No definite relationship between Byetta and the additional deaths has been proved, and the Food and Drug Administration was aware of them when it made its announcement last week, Amylin Chief Executive Officer Dan Bradbury said by telephone yesterday.
Health-care companies had the only decline among 10 S&P 500 industries, falling 0.1 percent. Pfizer and Bristol-Myers Squibb Co. dropped after saying their experimental blood thinner apixaban worked no better than an older pill in a study, causing them to delay seeking U.S. regulatory approval.
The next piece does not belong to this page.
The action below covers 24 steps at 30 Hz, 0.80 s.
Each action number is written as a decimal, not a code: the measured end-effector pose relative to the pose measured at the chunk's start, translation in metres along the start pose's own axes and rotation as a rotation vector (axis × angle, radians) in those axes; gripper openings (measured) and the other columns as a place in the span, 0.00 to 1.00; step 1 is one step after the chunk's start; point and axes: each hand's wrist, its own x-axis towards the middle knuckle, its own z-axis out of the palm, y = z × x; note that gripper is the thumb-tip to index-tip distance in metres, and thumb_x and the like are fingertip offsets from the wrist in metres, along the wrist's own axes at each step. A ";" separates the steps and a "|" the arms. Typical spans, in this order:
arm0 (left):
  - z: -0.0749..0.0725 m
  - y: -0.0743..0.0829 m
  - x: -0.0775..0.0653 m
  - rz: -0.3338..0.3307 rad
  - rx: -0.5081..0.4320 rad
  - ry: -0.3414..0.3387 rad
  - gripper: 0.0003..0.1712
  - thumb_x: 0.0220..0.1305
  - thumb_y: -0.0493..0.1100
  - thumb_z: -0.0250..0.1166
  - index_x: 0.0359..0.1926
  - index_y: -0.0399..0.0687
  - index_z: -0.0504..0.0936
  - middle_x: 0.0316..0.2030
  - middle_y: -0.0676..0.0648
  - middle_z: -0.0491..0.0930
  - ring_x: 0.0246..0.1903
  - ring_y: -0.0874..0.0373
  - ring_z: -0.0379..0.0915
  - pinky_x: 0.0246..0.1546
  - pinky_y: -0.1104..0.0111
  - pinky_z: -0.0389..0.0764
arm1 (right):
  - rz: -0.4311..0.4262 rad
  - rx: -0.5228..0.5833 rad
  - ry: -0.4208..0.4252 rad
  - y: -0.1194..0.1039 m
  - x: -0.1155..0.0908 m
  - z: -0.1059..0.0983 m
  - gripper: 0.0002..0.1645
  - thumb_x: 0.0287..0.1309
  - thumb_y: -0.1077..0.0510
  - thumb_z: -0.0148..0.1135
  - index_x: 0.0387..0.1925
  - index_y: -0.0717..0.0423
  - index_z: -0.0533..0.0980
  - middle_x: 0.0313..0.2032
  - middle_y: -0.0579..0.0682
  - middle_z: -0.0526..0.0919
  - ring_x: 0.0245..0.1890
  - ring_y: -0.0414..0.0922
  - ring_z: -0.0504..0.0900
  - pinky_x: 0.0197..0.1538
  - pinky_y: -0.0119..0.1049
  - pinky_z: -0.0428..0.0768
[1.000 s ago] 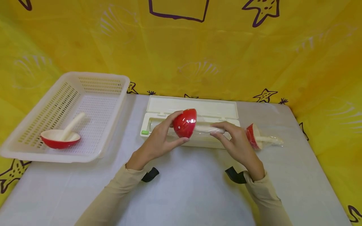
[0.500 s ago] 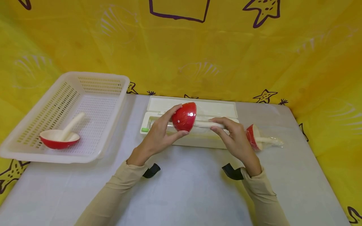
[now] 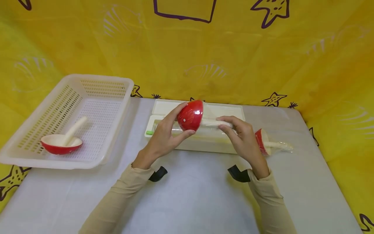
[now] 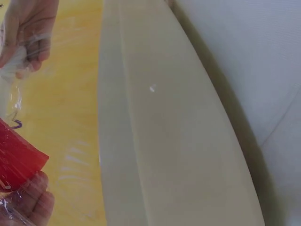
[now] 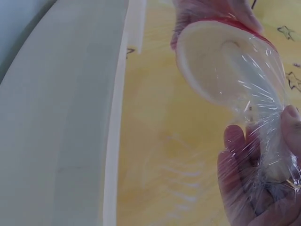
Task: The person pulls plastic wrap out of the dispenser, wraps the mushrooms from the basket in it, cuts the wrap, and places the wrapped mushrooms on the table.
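Observation:
A ladle (image 3: 190,116), red outside and white inside, is held sideways above the long white cling film box (image 3: 208,147). My left hand (image 3: 166,136) grips the red bowl between thumb and fingers. With the thumb and fingers of my right hand (image 3: 243,136), I pinch the white handle (image 3: 208,123). Clear, wrinkled cling film (image 5: 261,101) covers the bowl and handle in the right wrist view. In the left wrist view, the red bowl (image 4: 19,157) shows only in part, at the left edge.
Left on the table stands a white perforated basket (image 3: 61,164) with another red and white ladle (image 3: 62,149) in it. A film-wrapped ladle (image 3: 264,143) lies right of the box. The box lid (image 3: 166,107) is raised toward the yellow curtain (image 3: 187,58); a green slider (image 3: 149,132) sits at its left end.
Both hands have lifted the ladle upward and slightly away over the box, keeping the same grip. The basket, box and other ladles have stayed in place.

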 end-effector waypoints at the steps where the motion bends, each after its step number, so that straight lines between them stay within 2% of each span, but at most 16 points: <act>1: 0.000 0.000 0.001 0.004 0.000 0.005 0.46 0.57 0.44 0.74 0.73 0.46 0.61 0.67 0.43 0.71 0.60 0.50 0.73 0.54 0.57 0.83 | 0.002 0.000 0.003 -0.001 0.001 0.000 0.16 0.57 0.73 0.64 0.47 0.63 0.82 0.20 0.50 0.72 0.18 0.34 0.55 0.22 0.31 0.59; 5: -0.002 0.002 0.005 0.022 0.013 0.025 0.46 0.56 0.43 0.75 0.72 0.43 0.62 0.66 0.41 0.71 0.60 0.49 0.73 0.54 0.57 0.83 | 0.008 -0.001 0.017 -0.002 0.005 -0.001 0.17 0.56 0.74 0.64 0.48 0.63 0.82 0.19 0.45 0.66 0.18 0.36 0.57 0.22 0.32 0.59; 10: -0.003 0.003 0.009 0.041 0.018 0.044 0.47 0.56 0.43 0.75 0.72 0.41 0.61 0.66 0.40 0.72 0.60 0.48 0.73 0.55 0.56 0.82 | -0.004 0.015 0.038 -0.004 0.010 -0.002 0.18 0.53 0.76 0.64 0.47 0.65 0.81 0.23 0.52 0.75 0.21 0.37 0.62 0.24 0.31 0.62; 15: -0.006 0.005 0.016 0.052 0.022 0.060 0.47 0.56 0.43 0.75 0.72 0.41 0.61 0.65 0.40 0.73 0.57 0.49 0.75 0.53 0.57 0.83 | -0.042 0.046 0.057 -0.005 0.019 -0.003 0.17 0.53 0.76 0.64 0.47 0.69 0.80 0.31 0.60 0.84 0.25 0.36 0.68 0.27 0.26 0.65; 24: -0.010 0.010 0.025 0.050 0.016 0.072 0.47 0.57 0.43 0.74 0.73 0.43 0.60 0.65 0.41 0.72 0.57 0.50 0.73 0.55 0.57 0.81 | -0.088 0.056 0.087 -0.007 0.029 -0.007 0.15 0.55 0.72 0.65 0.47 0.71 0.80 0.32 0.55 0.84 0.27 0.35 0.70 0.27 0.26 0.64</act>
Bristol-Myers dropped 46 cents, or 2.1 percent, to $21.52 and Pfizer declined 20 cents, or 1 percent, to $19.08.
U.S. airlines retreated after Citigroup Inc. said demand may weaken and ``significant risks remain'' for the industry as crude oil rebounds.
``U.S. airlines have yet to see a severe consumer downturn despite gloomy economic data,'' analyst Andrew Light wrote in a note.
Investors should sell shares of AMR Corp., parent of American Airlines, the world's largest carrier, because they have more than doubled since falling to a five-year low last month, Light said. AMR declined 2.7 percent to $9.35. UAL Corp., the Chicago-based parent of United Airlines, dropped $1.27, or 11 percent, to $9.88.
The S&P 500 is up 1.1 percent in August after falling in June and July. The benchmark index for U.S. equities has posted only two monthly gains since reaching a record in October and is down almost 13 percent this year.